Task description: Nothing but the text belongs in the answer: the listing below, copied exactly, without pictures.

Data provided:
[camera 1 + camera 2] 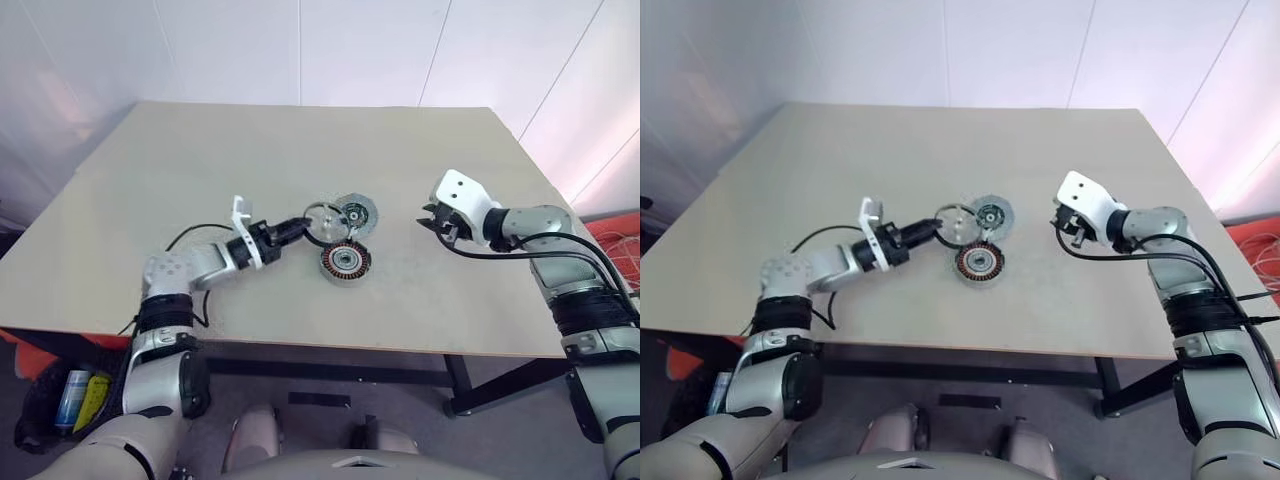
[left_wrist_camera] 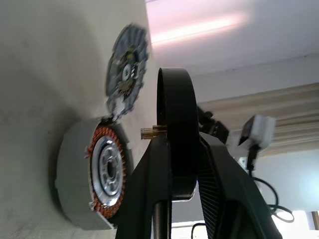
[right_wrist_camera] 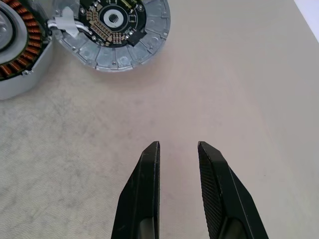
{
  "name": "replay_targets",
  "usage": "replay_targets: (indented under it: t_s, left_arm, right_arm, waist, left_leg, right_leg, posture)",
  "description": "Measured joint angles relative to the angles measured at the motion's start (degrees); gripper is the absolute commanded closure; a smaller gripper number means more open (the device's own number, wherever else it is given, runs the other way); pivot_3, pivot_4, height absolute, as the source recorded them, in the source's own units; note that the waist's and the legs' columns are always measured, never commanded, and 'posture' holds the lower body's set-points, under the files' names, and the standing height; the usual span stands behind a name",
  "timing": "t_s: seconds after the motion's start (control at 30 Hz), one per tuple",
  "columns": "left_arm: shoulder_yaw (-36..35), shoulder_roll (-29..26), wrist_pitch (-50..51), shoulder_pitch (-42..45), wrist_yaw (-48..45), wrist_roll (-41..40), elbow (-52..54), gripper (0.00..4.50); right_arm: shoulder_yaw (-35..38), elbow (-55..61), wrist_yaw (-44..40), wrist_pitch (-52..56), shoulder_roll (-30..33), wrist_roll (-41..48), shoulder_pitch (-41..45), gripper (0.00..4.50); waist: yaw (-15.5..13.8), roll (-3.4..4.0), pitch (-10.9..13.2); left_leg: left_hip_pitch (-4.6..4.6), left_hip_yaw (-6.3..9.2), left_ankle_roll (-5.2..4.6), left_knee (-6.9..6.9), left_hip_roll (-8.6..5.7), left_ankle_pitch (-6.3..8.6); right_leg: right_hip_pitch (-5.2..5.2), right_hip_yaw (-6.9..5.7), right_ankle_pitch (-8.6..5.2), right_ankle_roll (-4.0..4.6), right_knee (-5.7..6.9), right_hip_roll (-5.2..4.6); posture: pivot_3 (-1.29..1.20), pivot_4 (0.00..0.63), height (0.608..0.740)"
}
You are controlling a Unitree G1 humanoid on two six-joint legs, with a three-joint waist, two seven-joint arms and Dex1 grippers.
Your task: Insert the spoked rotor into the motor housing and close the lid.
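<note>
The left gripper (image 2: 182,164) is clamped on the black rim of the spoked rotor (image 1: 322,217), holding it on edge above the table (image 1: 150,200), just beside the motor housing (image 1: 345,263) and the lid (image 1: 356,214). The right gripper (image 3: 178,149) hangs well apart, fingers (image 3: 148,169) slightly parted and empty.
</note>
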State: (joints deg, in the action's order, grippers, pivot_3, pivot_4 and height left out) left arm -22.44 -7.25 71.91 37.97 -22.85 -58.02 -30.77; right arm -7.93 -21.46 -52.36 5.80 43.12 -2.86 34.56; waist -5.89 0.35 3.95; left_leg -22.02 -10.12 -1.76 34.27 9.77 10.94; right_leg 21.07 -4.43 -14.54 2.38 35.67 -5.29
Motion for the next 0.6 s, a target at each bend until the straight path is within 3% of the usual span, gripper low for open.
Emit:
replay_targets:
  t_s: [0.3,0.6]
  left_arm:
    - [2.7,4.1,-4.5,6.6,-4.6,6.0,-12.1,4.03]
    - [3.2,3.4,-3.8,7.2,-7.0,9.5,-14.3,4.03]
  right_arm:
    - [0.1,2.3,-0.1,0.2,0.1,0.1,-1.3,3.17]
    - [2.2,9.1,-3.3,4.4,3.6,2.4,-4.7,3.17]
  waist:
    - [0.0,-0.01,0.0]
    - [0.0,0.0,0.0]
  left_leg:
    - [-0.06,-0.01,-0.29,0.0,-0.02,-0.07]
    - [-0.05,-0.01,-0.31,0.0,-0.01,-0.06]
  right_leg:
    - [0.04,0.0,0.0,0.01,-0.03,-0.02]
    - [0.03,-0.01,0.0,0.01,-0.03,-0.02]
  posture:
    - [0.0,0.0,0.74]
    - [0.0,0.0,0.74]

Exercise response:
[camera 1 + camera 2] 
[left_wrist_camera] 
[right_wrist_camera] 
{
  "name": "replay_targets",
  "usage": "replay_targets: (indented under it: t_s, left_arm, right_arm, waist, left_leg, right_leg, posture)",
  "description": "Measured joint angles relative to the angles measured at the motion's start (degrees); gripper is the absolute commanded closure; a smaller gripper number means more open (the device's own number, wherever else it is given, runs the other way); pivot_3, pivot_4, height absolute, as the source recorded them, in the source's own units; note that the waist's and the legs' columns are always measured, never commanded, and 'posture' holds the lower body's set-points, under the files' names, and the standing height; the usual span stands behind a name",
  "timing": "t_s: seconds after the motion's start (control at 30 Hz), one per tuple",
  "columns": "left_arm: shoulder_yaw (-36..35), shoulder_roll (-29..26), wrist_pitch (-50..51), shoulder_pitch (-42..45), wrist_yaw (-48..45), wrist_roll (-41..40), elbow (-52..54), gripper (0.00..4.50); right_arm: shoulder_yaw (-35..38), elbow (-55..61), wrist_yaw (-44..40), wrist_pitch (-52..56), shoulder_roll (-30..33), wrist_roll (-41..48), shoulder_pitch (-41..45), gripper (0.00..4.50); waist: yaw (-15.5..13.8), roll (-3.4..4.0), pitch (-10.9..13.2); left_leg: left_hip_pitch (-4.6..4.6), left_hip_yaw (-6.3..9.2), left_ankle_roll (-5.2..4.6), left_knee (-6.9..6.9), left_hip_roll (-8.6..5.7), left_ankle_pitch (-6.3..8.6); right_leg: right_hip_pitch (-5.2..5.2), right_hip_yaw (-6.9..5.7), right_ankle_pitch (-8.6..5.2), right_ankle_roll (-4.0..4.6), right_knee (-5.7..6.9), right_hip_roll (-5.2..4.6); posture: pivot_3 (-1.29..1.20), pivot_4 (0.00..0.63), height (0.608..0.740)"
}
You are controlling a Unitree G1 humanoid on two six-joint legs, with a three-joint waist, two seven-joint arms and Dex1 grippers.
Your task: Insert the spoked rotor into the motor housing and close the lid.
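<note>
The left gripper (image 2: 182,164) is clamped on the black rim of the spoked rotor (image 1: 322,217), holding it on edge above the table (image 1: 150,200), just beside the motor housing (image 1: 345,263) and the lid (image 1: 356,214). The right gripper (image 3: 178,149) hangs well apart, fingers (image 3: 148,169) slightly parted and empty.
</note>
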State: (joints deg, in the action's order, grippers, pivot_3, pivot_4 and height left out) left arm -22.44 -7.25 71.91 37.97 -22.85 -58.02 -30.77; right arm -7.93 -21.46 -52.36 5.80 43.12 -2.86 34.56; waist -5.89 0.35 3.95; left_leg -22.02 -10.12 -1.76 34.27 9.77 10.94; right_leg 21.07 -4.43 -14.54 2.38 35.67 -5.29
Motion for the next 0.6 s, a target at each bend until the straight path is within 3% of the usual span, gripper low for open.
Emit:
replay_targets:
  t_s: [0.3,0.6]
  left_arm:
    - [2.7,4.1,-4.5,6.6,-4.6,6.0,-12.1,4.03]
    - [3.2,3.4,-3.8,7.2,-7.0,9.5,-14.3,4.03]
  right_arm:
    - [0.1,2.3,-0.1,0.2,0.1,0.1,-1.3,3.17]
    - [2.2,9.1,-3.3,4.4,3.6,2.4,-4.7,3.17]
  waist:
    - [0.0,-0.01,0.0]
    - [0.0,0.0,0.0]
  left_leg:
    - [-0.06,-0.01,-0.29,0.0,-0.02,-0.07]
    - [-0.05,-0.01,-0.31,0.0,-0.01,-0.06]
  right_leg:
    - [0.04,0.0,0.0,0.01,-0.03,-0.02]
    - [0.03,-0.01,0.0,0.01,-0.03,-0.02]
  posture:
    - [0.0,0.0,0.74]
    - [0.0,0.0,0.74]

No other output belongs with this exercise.